PROBLEM STATEMENT
Copy verbatim the block of lines in the entries below whose first line contains "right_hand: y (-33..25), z" and whose last line contains "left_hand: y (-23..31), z". Leave out all other lines.

Excerpts from a dataset
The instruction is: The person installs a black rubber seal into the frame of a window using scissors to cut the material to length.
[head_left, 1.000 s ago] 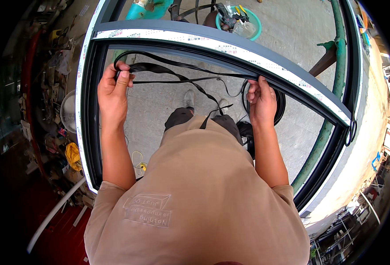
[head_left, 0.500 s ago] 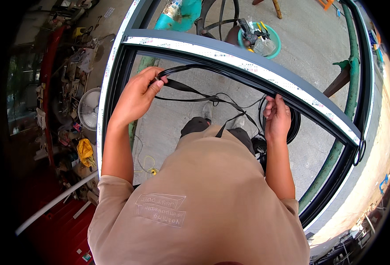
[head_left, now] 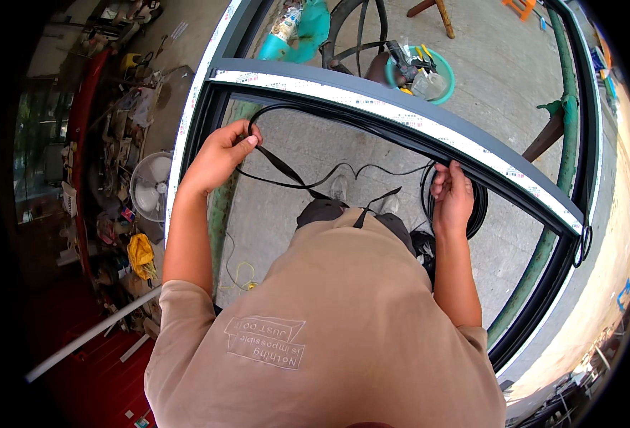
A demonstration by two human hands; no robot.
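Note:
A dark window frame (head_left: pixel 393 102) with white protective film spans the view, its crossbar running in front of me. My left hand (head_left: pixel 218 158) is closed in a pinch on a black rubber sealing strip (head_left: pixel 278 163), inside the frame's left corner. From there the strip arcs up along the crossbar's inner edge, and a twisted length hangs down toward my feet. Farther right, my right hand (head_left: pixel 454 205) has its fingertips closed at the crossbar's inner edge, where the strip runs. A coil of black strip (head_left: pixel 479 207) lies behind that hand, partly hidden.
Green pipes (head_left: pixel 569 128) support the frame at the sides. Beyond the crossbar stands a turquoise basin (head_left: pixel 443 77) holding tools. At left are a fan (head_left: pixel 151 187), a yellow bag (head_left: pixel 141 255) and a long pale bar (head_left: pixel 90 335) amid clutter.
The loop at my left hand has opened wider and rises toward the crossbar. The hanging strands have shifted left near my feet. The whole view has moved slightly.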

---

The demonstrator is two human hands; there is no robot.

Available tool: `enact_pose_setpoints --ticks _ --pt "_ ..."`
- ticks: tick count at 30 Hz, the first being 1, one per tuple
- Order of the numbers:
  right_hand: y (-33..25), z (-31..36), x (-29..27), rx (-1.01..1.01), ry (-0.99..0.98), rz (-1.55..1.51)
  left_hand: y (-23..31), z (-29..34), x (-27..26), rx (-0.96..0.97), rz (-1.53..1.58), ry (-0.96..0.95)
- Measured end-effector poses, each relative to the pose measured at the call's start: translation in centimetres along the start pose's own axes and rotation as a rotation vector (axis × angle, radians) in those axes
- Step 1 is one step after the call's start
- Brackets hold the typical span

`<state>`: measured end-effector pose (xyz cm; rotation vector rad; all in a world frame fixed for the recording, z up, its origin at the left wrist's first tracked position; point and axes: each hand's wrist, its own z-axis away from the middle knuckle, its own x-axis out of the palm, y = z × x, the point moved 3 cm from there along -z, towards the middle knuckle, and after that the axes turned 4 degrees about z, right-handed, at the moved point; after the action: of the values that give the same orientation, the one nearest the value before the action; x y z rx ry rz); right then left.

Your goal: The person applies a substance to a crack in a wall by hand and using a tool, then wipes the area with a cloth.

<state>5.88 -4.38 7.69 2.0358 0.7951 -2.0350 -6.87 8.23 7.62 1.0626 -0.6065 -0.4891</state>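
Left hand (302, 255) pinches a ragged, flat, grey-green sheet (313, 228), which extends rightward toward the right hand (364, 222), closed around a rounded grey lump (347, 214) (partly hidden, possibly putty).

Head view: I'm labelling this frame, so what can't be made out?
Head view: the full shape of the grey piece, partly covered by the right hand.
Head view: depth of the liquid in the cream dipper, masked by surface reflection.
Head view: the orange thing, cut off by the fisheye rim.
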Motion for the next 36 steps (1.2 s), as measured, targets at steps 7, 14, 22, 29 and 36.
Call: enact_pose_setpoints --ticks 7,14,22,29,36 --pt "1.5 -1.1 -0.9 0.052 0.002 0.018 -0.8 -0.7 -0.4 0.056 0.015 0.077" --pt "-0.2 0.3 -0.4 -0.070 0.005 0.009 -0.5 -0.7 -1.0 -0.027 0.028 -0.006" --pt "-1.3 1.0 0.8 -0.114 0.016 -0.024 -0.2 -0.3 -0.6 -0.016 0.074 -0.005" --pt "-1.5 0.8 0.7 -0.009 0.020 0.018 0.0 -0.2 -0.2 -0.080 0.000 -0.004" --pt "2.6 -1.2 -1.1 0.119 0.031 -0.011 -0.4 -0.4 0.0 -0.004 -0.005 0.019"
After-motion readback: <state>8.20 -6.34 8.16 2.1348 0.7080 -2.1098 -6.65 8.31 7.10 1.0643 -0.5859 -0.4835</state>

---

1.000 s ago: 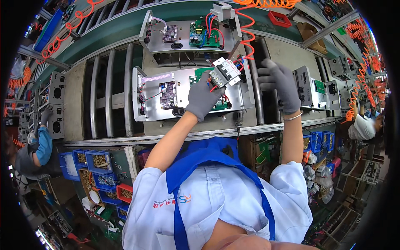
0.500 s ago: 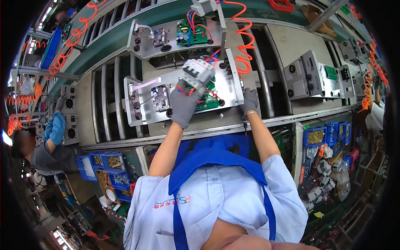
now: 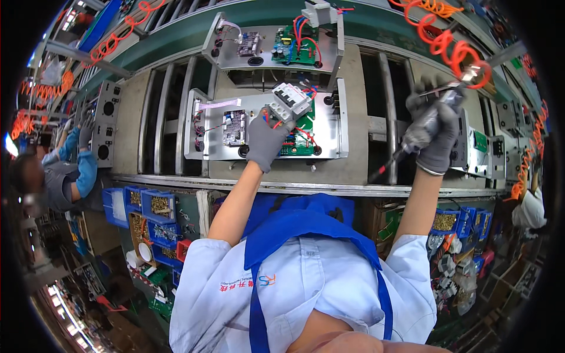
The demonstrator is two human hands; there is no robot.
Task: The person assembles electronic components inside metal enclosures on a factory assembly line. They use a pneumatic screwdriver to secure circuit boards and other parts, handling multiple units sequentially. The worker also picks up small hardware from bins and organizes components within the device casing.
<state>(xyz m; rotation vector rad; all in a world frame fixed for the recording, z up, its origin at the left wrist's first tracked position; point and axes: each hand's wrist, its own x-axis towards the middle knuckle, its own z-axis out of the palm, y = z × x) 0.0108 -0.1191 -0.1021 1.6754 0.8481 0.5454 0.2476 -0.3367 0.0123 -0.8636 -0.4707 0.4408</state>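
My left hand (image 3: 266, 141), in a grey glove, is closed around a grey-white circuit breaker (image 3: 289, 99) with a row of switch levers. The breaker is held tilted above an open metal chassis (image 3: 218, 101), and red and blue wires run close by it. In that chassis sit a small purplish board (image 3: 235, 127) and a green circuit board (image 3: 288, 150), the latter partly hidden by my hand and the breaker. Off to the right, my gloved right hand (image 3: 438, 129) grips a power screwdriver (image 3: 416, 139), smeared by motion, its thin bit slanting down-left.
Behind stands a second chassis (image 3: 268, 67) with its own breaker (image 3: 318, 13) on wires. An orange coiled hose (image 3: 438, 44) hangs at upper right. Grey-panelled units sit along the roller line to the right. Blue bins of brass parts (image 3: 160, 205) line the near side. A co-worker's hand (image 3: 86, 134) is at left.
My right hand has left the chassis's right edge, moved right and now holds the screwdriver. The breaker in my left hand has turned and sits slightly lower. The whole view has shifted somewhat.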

REPLY
  right_hand: y (-33..25), z (-31..36), x (-29..27), rx (-1.01..1.01), ry (-0.99..0.98), rz (-1.55..1.51)
  left_hand: y (-23..31), z (-29..34), x (-27..26), rx (-0.96..0.97), rz (-1.53..1.58), ry (-0.96..0.95)

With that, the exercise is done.